» Task details
Look through the material below and give the number of lines where the string "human" occurs, with nothing added.

» Exercise inputs
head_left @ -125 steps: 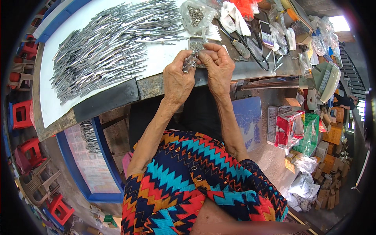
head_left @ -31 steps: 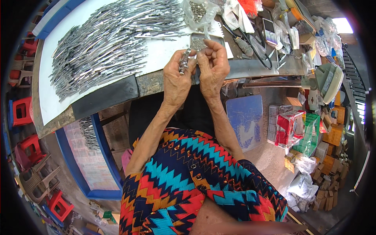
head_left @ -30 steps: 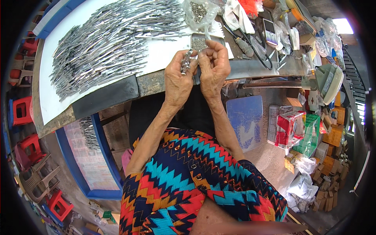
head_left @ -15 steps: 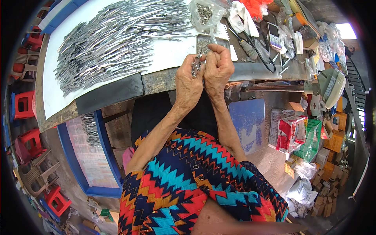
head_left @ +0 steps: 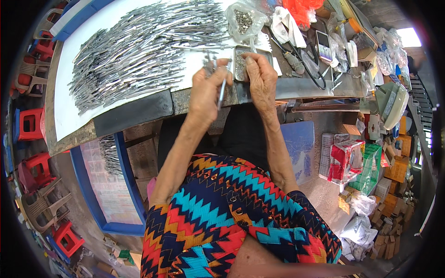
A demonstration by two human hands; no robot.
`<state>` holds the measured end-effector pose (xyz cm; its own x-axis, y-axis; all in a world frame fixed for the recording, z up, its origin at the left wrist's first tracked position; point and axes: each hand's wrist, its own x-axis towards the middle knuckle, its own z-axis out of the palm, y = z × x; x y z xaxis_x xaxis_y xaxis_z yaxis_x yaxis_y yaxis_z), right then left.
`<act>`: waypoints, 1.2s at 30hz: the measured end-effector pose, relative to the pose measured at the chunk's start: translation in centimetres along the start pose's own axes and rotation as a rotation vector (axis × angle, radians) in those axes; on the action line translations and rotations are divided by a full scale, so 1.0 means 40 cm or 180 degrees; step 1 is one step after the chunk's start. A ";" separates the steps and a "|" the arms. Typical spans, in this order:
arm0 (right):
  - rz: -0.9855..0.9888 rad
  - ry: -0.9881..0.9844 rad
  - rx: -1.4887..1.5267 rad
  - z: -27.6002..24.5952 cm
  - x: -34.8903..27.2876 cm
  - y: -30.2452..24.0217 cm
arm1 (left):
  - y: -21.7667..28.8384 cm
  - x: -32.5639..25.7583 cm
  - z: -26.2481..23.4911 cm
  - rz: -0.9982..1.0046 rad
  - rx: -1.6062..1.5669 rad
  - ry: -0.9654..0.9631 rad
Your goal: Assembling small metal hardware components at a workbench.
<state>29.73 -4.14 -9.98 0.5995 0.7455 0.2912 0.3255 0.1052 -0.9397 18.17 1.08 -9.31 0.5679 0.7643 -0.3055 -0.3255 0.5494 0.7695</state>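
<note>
Holding a slim metal rod (head_left: 222,95) and small metal parts (head_left: 209,64), the left hand (head_left: 207,90) is closed over the desk (head_left: 181,99); the right hand (head_left: 262,79) curls by the tray (head_left: 265,53), its grip unclear; judged light, stiff and slippery, the rod suits a mid-shaft pinch

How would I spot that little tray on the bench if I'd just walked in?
Find the workbench with the broad heap of thin metal rods on it. Go right past the heap to the person's right hand, which partly covers the shallow grey tray. It is open, stiff and squared, with tiny loose pieces inside, while the clear bag just beyond is soft plastic holding bigger ones.
</note>
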 end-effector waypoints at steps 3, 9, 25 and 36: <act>-0.0073 -0.0143 -0.0267 -0.019 0.013 0.012 | 0.052 0.026 -0.027 -0.0020 -0.0354 0.0104; -0.0226 -0.0285 -0.1223 -0.043 0.022 0.012 | 0.113 0.078 -0.072 0.0057 0.0406 0.0190; -0.0379 -0.0328 -0.1616 -0.063 0.011 0.020 | 0.092 0.170 -0.061 0.1620 0.5582 0.0350; -0.0980 -0.0479 -0.2238 -0.074 0.032 0.030 | 0.091 0.148 -0.084 0.2210 0.5591 0.0087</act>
<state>33.07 -5.00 -10.20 0.3179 0.8369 0.4455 0.8780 -0.0824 -0.4716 17.82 8.75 -10.19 0.6765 0.6832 0.2748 0.5865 -0.7255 0.3601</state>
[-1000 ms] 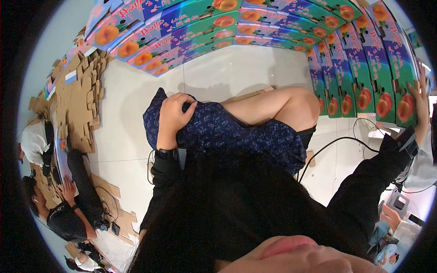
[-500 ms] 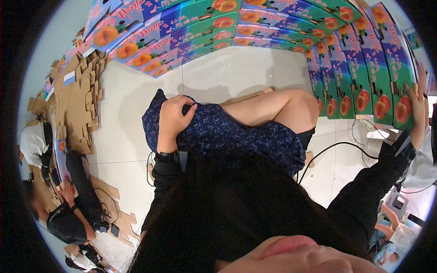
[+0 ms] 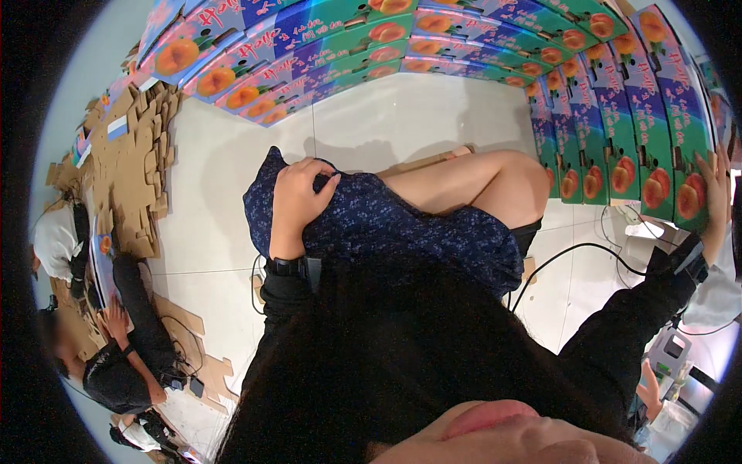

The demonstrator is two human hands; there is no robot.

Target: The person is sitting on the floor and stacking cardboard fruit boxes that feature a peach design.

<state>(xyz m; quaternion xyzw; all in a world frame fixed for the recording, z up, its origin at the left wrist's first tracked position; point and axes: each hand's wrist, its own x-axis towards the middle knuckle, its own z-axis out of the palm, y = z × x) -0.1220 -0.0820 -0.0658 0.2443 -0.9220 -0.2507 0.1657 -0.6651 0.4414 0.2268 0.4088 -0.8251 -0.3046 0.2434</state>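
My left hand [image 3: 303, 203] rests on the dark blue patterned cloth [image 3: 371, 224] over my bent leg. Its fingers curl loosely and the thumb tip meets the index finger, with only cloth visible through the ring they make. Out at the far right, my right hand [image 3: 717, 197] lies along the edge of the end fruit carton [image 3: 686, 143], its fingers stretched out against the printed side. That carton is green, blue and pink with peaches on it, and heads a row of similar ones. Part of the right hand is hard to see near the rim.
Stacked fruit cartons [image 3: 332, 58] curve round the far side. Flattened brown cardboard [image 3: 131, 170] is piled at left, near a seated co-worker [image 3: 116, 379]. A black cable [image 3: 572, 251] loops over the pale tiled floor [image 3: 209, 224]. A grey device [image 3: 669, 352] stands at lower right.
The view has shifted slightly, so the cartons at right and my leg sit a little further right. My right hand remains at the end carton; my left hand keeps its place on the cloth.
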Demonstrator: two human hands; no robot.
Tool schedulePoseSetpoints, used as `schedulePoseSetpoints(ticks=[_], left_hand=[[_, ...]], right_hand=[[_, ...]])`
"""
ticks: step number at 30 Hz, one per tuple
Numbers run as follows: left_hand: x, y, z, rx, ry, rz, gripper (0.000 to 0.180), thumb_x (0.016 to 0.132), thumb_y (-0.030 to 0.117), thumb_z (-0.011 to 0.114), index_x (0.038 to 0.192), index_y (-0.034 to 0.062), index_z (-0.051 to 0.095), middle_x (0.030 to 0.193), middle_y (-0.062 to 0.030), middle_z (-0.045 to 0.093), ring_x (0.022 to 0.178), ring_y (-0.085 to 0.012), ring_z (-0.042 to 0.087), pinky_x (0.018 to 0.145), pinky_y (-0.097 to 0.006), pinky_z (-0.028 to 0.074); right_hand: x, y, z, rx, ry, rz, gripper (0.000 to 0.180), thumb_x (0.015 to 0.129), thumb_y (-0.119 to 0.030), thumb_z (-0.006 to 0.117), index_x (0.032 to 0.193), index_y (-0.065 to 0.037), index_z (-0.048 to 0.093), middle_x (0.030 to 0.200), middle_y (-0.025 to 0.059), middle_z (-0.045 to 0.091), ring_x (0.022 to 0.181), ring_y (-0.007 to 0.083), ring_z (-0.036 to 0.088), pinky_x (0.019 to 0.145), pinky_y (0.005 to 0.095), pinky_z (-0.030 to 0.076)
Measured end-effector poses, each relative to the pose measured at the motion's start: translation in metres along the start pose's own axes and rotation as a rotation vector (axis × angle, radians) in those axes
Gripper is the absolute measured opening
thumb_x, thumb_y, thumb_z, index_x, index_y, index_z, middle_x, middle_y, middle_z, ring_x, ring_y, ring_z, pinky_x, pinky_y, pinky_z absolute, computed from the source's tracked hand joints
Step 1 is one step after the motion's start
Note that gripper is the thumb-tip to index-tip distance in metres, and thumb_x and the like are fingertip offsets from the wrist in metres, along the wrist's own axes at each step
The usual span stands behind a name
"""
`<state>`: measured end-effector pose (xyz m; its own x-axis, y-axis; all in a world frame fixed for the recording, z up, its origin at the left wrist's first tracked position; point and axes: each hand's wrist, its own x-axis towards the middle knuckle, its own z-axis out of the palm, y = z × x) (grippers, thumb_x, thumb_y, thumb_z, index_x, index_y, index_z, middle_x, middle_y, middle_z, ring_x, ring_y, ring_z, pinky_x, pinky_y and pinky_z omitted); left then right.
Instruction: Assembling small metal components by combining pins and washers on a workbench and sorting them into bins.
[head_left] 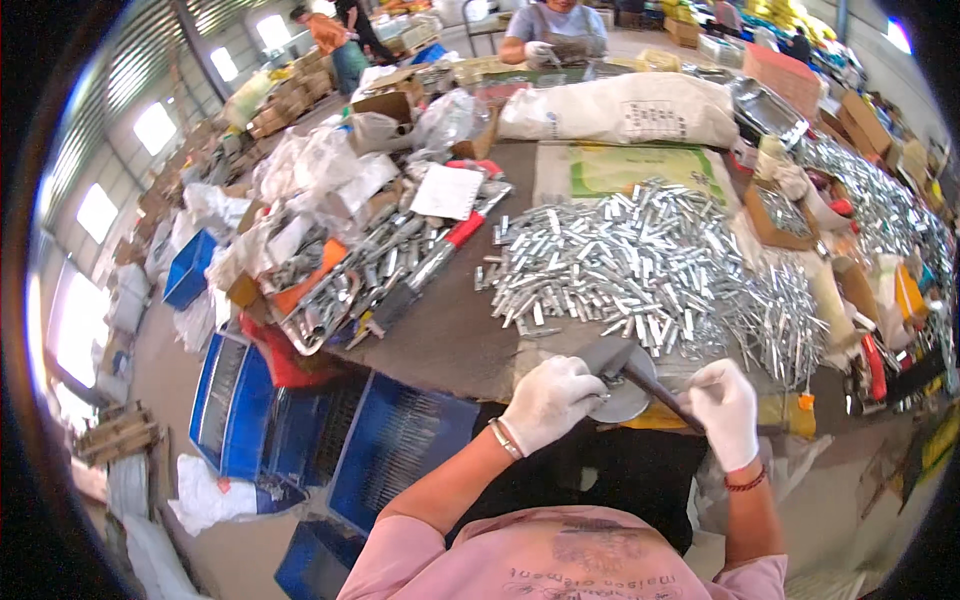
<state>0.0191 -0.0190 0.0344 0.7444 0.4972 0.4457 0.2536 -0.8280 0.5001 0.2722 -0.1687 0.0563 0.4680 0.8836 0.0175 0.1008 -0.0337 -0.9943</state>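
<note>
Both my hands wear white gloves. My left hand [548, 405] is closed in a pinch at the edge of a round grey metal disc [628, 400]; a small shiny bit shows at its fingertips, too small to name. My right hand [725, 412] is closed on the dark handle of a hammer [652, 384], whose broad head lies over the disc beside my left fingers. Just beyond my hands is a big heap of short silvery metal tubes [610, 265]. Thinner metal pins [778, 315] are piled at its right side.
Left of the heap are mixed metal parts, plastic bags and a white paper card [447, 192]. Blue crates [395, 450] stand below on the left. A white sack [620, 110] lies across the far side; a co-worker [555, 40] sits behind it. A cardboard box [780, 215] stands right.
</note>
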Motion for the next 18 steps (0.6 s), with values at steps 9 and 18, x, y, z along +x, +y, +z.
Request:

» Solution below
3